Exercise details: Using the entries below, copy exactly each line from the line with "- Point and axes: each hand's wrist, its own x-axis" up to and including the line with "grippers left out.", with every picture left out.

Material supplied:
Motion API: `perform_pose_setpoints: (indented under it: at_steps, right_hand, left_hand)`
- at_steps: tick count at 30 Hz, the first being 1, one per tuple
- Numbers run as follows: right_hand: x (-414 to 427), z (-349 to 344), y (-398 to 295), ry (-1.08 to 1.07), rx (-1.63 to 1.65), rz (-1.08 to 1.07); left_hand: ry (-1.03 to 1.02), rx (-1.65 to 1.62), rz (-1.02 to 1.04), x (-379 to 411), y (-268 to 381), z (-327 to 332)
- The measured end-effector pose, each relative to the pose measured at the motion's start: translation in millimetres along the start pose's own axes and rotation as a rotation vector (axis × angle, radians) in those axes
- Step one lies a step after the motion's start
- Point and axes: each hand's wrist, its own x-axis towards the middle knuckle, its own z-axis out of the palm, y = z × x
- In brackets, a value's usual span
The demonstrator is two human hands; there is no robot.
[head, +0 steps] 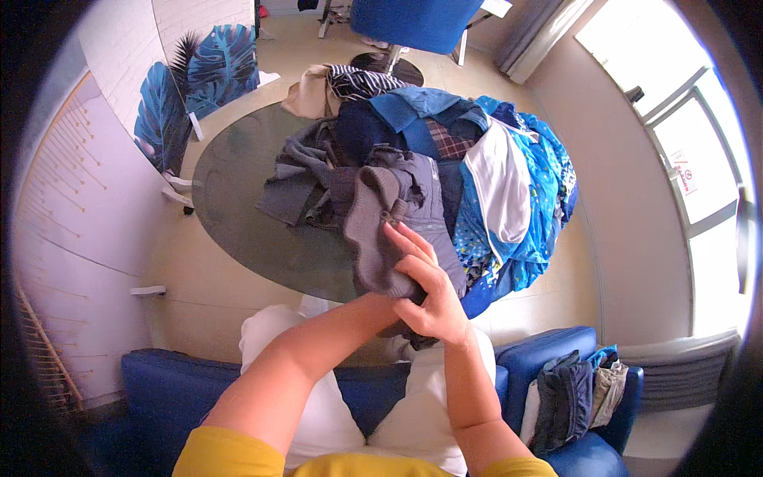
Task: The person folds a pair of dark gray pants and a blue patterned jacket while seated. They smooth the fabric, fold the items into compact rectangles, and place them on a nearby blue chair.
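Observation:
A grey-brown padded garment [422, 179] with a ribbed knit band [371, 238] is spread over the near side of the table, its lower end reaching towards my knees. My right hand [430, 286] grips the near end of the band, with two fingertips stretched towards a small zip pull or fastening [388, 216]. My left forearm [334, 334] crosses under the garment's near edge, and the left hand is hidden by the fabric and the right hand.
A heap of clothes [506, 185] covers the right side of the oval glass table [250, 197]. Dark grey clothing [304, 173] lies left of the garment. Folded clothes [566, 405] rest on the blue sofa [542, 364] at right. A blue chair [414, 24] stands beyond.

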Motion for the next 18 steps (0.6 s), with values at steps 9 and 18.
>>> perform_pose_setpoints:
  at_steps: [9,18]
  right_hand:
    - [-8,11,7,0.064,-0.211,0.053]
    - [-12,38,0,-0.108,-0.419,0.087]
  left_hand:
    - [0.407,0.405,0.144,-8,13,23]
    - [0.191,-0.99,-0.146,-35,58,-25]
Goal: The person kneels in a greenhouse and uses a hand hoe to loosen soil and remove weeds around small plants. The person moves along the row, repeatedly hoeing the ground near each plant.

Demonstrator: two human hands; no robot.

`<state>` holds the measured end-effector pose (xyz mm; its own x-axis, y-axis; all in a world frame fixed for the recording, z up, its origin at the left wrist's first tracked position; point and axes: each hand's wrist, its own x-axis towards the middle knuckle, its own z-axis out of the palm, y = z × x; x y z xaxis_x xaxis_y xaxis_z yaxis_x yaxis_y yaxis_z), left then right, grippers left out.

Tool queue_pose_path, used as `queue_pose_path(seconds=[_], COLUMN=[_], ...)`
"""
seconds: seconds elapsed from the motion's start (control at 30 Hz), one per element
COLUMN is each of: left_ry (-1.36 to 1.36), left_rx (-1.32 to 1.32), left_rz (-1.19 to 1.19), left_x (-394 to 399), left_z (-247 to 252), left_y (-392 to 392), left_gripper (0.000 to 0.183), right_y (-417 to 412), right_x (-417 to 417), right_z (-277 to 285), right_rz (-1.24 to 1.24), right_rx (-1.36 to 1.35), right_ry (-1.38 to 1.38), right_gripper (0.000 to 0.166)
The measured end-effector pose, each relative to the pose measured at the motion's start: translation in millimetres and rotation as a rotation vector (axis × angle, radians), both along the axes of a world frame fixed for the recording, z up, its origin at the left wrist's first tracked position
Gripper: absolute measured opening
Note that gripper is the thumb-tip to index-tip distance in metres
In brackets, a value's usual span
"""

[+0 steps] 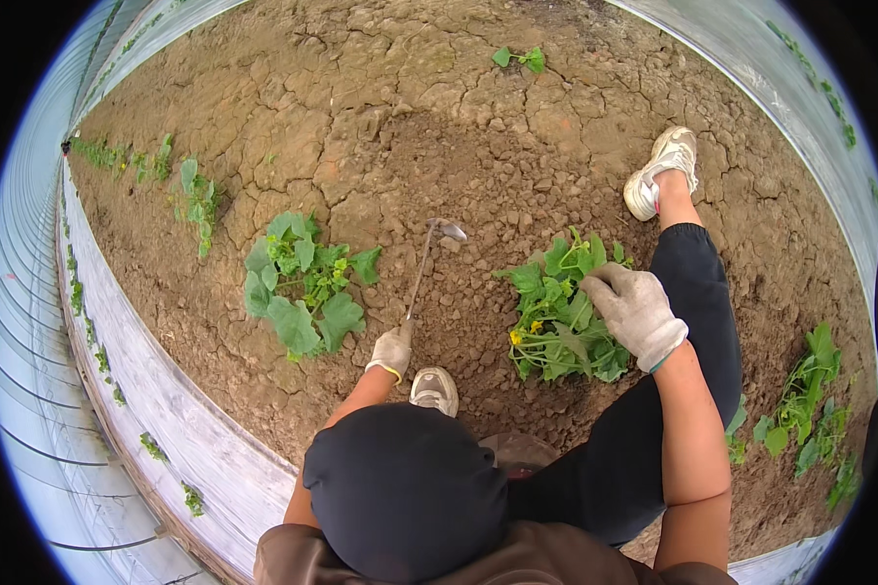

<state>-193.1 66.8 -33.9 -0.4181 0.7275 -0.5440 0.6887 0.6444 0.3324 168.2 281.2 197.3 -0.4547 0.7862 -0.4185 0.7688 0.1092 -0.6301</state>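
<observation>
My left hand [391, 354], in a pale knit work glove, grips a small hand hoe [421, 272]. Its thin shaft points away from me, and the metal blade [451, 231] is just above or on the loosened soil. My right hand [633, 313], gloved the same way, is over the right side of a leafy vine plant [556, 322] with yellow flowers. Its fingers curl down at the leaves; whether they pinch a stem is hidden. Another broad-leaved vine plant [309, 285] grows left of the hoe.
Dry, cracked soil [300, 110] surrounds crumbled clods. A small seedling [519, 58] stands at the far side, with more vines [808, 409] at right. My shoes [662, 172] rest on the soil. White plastic film [183, 409] edges the bed, beside a greenhouse wall [29, 329].
</observation>
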Motion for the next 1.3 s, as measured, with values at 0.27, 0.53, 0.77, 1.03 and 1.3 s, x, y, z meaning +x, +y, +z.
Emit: queue_pose_path(seconds=[0.27, 0.53, 0.77, 1.03, 1.3], left_ry=[-0.496, -0.325, -0.057, 0.017, 0.005], left_rx=[0.278, 0.29, -0.099, 0.148, -0.193], left_rz=[0.444, 0.07, -0.245, 0.222, 0.16], left_x=[51.7, 59.5, 21.1, 36.7, 40.9], left_z=[71.1, 52.3, -6.3, 41.9, 44.2], left_y=[-0.4, 110.2, 189.1, 228.1, 107.2], left_gripper=[0.037, 0.05, 0.048, 0.053, 0.052], right_y=[-3.7, -4.7, 2.3, 1.7, 4.3], right_x=[29.6, 26.6, 5.3, 20.8, 16.5], right_z=[-9.3, -17.3, -16.4, -14.8, -21.5], right_rz=[0.008, -0.141, 0.014, -0.057, 0.149], right_rx=[0.095, -0.02, 0.072, -0.016, 0.169], right_ry=[0.025, -0.04, 0.017, -0.025, -0.074], right_gripper=[0.021, 0.022, 0.022, 0.023, 0.019])
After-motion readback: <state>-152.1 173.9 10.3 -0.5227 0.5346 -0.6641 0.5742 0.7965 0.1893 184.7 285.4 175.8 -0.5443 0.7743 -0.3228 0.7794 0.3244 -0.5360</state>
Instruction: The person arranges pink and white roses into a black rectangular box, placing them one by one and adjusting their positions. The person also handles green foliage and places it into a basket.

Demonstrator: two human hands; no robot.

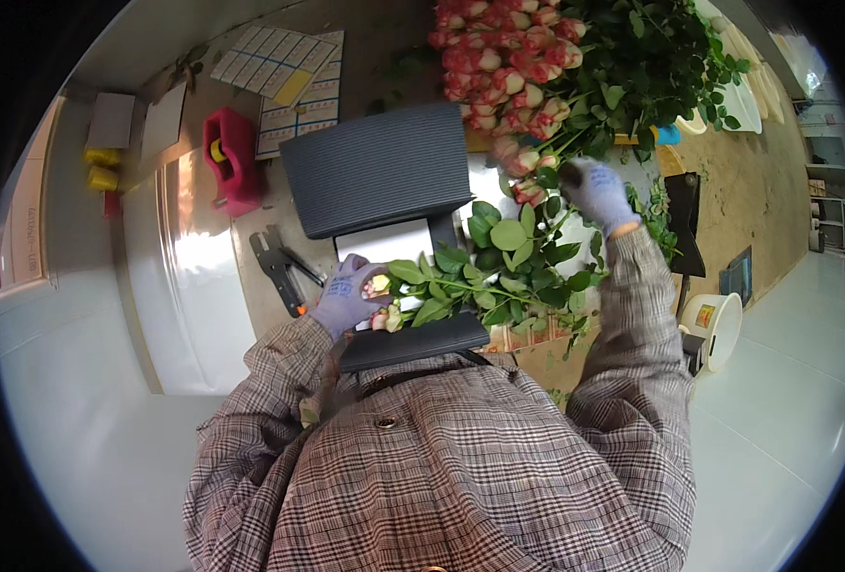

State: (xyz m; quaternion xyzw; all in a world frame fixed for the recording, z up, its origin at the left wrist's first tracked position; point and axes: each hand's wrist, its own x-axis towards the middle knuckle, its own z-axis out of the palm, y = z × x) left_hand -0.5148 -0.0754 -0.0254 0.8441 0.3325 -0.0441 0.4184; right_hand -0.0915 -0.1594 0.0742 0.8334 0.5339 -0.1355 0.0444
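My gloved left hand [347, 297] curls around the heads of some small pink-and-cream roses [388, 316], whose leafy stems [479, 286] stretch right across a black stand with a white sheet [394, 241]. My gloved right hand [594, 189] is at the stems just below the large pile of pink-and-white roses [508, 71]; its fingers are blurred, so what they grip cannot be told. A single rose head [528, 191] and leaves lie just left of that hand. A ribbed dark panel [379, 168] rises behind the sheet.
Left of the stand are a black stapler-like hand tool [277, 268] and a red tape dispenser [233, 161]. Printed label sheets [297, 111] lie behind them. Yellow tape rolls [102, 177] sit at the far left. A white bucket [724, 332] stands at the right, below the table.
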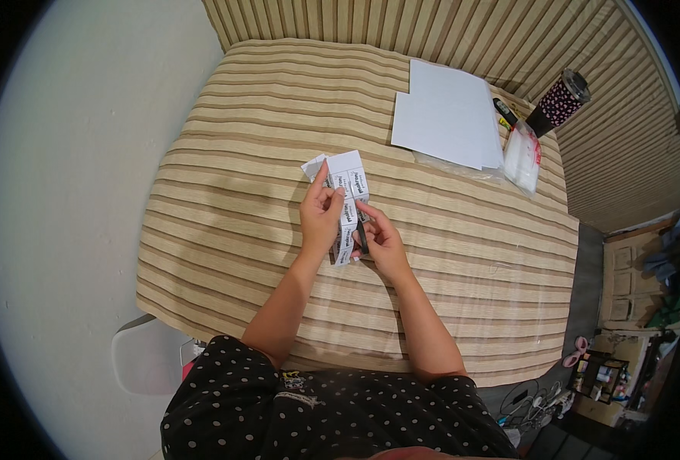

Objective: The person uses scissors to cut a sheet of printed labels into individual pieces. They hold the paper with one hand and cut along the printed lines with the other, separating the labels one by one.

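Observation:
My left hand (319, 221) grips a printed paper sheet (348, 181) that is divided into label-like boxes bearing writing. Its index finger extends along the paper's upper left side. On the right, my right hand (387, 247) holds scissors by a black handle (363, 237), close against the sheet's right edge. The scissor blades are mostly hidden by the paper and fingers. Both hands are above the middle of a table under a striped cloth (231, 172).
White paper sheets (446, 115) lie at the back right. Beside them are a clear plastic packet (523, 158), a black-handled tool (505, 112) and a patterned tumbler (559, 103). A white chair (147, 359) stands lower left; cables (538, 402) lie on the floor lower right.

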`<state>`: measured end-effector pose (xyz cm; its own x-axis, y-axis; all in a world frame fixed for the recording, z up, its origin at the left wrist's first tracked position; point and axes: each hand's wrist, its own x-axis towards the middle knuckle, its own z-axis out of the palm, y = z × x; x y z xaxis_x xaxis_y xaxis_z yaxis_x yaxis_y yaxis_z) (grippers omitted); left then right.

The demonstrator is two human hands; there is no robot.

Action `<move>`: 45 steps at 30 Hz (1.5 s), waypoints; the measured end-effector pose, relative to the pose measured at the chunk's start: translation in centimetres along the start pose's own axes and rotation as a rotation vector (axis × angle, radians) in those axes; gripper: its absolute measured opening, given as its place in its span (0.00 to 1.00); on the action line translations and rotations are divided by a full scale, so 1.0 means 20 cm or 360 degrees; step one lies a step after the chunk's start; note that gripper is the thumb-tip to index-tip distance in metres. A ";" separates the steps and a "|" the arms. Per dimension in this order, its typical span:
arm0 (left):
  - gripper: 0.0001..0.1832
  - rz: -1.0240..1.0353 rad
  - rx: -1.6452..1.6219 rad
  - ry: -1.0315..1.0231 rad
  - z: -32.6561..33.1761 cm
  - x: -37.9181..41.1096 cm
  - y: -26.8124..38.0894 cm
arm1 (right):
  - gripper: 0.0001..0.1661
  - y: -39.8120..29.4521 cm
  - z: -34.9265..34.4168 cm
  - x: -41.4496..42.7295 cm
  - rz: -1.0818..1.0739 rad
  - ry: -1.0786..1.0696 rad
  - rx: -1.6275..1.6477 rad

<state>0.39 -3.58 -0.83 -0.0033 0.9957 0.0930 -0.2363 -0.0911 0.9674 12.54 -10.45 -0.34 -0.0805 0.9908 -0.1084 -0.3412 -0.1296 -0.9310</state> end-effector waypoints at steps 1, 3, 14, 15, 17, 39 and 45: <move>0.29 0.0001 0.0001 -0.0011 0.00 0.00 0.01 | 0.33 0.00 0.00 0.00 -0.0006 -0.0008 -0.0009; 0.30 0.0004 0.0005 -0.0028 0.00 0.00 0.01 | 0.33 0.00 -0.01 0.00 -0.0011 -0.0017 -0.0018; 0.32 0.0015 0.0021 -0.0046 0.00 0.00 0.01 | 0.31 -0.01 0.00 0.00 0.0004 0.0001 -0.0008; 0.32 0.0016 0.0020 -0.0047 0.00 0.00 0.01 | 0.31 -0.01 0.01 0.00 0.0009 0.0007 -0.0014; 0.32 0.0019 0.0017 -0.0049 -0.01 0.00 0.01 | 0.30 -0.02 0.01 -0.01 0.0019 0.0018 -0.0026; 0.31 -0.0048 -0.0013 -0.0113 0.02 -0.02 0.04 | 0.29 0.02 0.00 0.00 -0.0066 0.0066 -0.0008; 0.31 -0.0050 -0.0032 -0.0117 0.02 -0.02 0.04 | 0.30 0.02 0.00 0.00 -0.0067 0.0054 0.0002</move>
<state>0.61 -4.15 -0.01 0.0758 0.9939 0.0804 -0.2548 -0.0587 0.9652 12.45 -10.43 -0.68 -0.0345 0.9961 -0.0812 -0.3450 -0.0881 -0.9345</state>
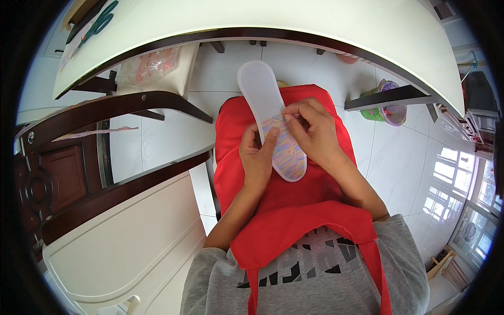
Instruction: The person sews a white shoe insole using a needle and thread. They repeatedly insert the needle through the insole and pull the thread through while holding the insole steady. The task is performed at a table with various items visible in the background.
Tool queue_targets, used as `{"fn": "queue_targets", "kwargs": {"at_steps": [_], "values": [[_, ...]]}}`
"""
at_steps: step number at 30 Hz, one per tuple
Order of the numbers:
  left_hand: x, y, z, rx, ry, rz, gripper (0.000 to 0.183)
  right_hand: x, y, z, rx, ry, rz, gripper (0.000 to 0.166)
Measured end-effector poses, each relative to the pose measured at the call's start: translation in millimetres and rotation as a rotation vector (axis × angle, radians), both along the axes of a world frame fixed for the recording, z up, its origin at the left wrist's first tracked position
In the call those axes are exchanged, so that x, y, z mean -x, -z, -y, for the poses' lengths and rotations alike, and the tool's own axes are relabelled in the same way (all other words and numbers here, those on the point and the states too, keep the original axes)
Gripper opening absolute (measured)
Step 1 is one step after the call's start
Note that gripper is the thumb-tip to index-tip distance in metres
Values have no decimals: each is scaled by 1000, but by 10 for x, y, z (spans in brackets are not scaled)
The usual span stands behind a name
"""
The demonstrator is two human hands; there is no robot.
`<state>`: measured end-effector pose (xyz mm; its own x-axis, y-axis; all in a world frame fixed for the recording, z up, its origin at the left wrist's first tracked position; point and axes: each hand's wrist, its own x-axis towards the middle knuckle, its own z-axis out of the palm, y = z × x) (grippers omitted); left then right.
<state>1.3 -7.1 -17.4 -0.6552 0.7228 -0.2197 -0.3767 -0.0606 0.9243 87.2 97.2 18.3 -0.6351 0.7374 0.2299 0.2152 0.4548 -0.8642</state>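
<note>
A white mesh insole (260,84) lies slanted over my lap, its lower half covered with pastel multicoloured stitching. My left hand (258,153) grips the insole's left edge, with the thumb on top of the stitched part and the fingers behind it. At the right edge, near where the stitching ends, my right hand (311,130) has thumb and forefinger pinched together; whether a needle or thread is between them is too small to tell. A loose bit of thread rests on the stitched part. Beneath the insole spreads a red apron (315,185).
A white table (275,15) with a dark edge curves across the top, with green-handled scissors (100,23) at its left. A chair seat (185,71) holds a clear plastic bag (151,65). Pastel yarn (98,133) hangs by a dark wooden chair arm (118,100). A bin (372,112) stands right.
</note>
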Motion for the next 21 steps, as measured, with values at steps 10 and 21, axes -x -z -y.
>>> {"fn": "queue_targets", "kwargs": {"at_steps": [10,21], "values": [[-6,-14,-6,11,-7,-2,14,0,-7,14,-172,-16,26,17],[-23,16,17,138,58,-408,16,40,-171,59,-352,-99,293,11]]}}
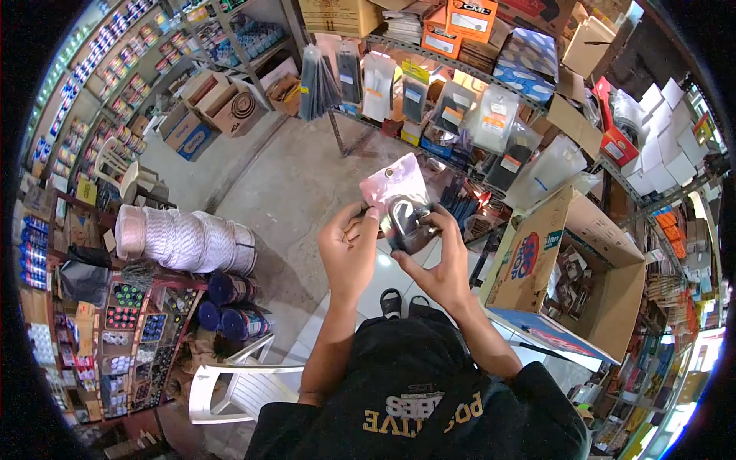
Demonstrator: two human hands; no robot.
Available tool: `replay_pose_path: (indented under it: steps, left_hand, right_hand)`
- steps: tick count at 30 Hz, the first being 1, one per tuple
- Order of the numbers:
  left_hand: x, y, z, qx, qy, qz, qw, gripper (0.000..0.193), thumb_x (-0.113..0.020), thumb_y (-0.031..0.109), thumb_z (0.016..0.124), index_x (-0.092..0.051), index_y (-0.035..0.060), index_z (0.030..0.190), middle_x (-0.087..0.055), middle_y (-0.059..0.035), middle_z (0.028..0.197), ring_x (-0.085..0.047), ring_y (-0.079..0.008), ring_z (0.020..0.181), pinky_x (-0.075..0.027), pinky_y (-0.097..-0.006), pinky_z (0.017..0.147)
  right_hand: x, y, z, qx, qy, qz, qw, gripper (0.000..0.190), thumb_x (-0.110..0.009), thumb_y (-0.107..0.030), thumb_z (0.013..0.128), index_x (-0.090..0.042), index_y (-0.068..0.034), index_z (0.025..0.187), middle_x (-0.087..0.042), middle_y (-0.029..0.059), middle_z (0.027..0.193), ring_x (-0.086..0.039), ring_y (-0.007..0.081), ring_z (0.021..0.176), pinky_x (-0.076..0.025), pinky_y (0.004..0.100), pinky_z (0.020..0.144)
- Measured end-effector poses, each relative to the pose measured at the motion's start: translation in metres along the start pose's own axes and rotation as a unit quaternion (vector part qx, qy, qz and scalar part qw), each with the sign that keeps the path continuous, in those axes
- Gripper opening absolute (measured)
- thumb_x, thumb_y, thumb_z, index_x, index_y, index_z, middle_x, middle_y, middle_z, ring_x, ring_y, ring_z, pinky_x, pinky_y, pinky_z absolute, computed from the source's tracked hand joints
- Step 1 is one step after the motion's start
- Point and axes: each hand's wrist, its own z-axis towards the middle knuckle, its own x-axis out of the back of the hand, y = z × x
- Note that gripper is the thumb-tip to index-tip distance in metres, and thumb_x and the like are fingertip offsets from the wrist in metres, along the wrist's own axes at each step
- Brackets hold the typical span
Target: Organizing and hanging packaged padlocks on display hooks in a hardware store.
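A glossy plastic packet [405, 210] with a dark item inside is held up in front of me. Its pale top end carries a ringed hole and points away from me. At the packet's left edge, my left hand [352, 244] pinches it between thumb and fingers. My right hand [440, 256] grips the lower right side, with the thumb below and the fingers along the edge. Glare on the plastic hides what exactly the dark item is.
An open cardboard box [575, 287] of small packets stands to my right. Ahead, sandpaper-like sheets and clear bags [379, 86] hang from a metal rack. On the left are a large rope spool [184, 238], a white plastic chair [247, 385] and shelves of cans [123, 95].
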Motion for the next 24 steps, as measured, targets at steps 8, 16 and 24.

Solution:
- Point and axes: each hand's wrist, its own x-axis towards the middle knuckle, its own z-axis out of the palm, y = z × x
- In brackets, a value's usual span
The demonstrator is two human hands; there is no robot.
[head, +0 steps] 
Task: The person folds a pair of dark gray pants and a blue patterned jacket while seated. They smooth the fabric, fold the items into compact rectangles, and place them on a nearby blue chair.
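Observation:
A grey-brown padded garment [422, 179] with a ribbed knit band [371, 238] is spread over the near side of the table, its lower end reaching towards my knees. My right hand [430, 286] grips the near end of the band, with two fingertips stretched towards a small zip pull or fastening [388, 216]. My left forearm [334, 334] crosses under the garment's near edge, and the left hand is hidden by the fabric and the right hand.
A heap of clothes [506, 185] covers the right side of the oval glass table [250, 197]. Dark grey clothing [304, 173] lies left of the garment. Folded clothes [566, 405] rest on the blue sofa [542, 364] at right. A blue chair [414, 24] stands beyond.
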
Motion for the next 18 steps (0.6 s), with values at steps 9 and 18.
>>> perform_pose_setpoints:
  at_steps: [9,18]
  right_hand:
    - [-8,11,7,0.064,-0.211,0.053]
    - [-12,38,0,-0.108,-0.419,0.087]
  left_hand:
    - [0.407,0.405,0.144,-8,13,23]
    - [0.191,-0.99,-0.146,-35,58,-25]
Goal: The person kneels in a greenhouse and uses a hand hoe to loosen soil and remove weeds around small plants. The person moves along the row, repeatedly hoeing the ground near each plant.

Demonstrator: two human hands; no robot.

`<state>` holds the measured end-effector pose (xyz mm; its own x-axis, y-axis; all in a world frame fixed for the recording, z up, its origin at the left wrist's first tracked position; point and axes: each hand's wrist, its own x-axis towards the middle knuckle, its own z-axis out of the palm, y = z × x; x y z xaxis_x xaxis_y xaxis_z yaxis_x yaxis_y yaxis_z), left then right, grippers left out.

Nothing more remains to be added to this answer.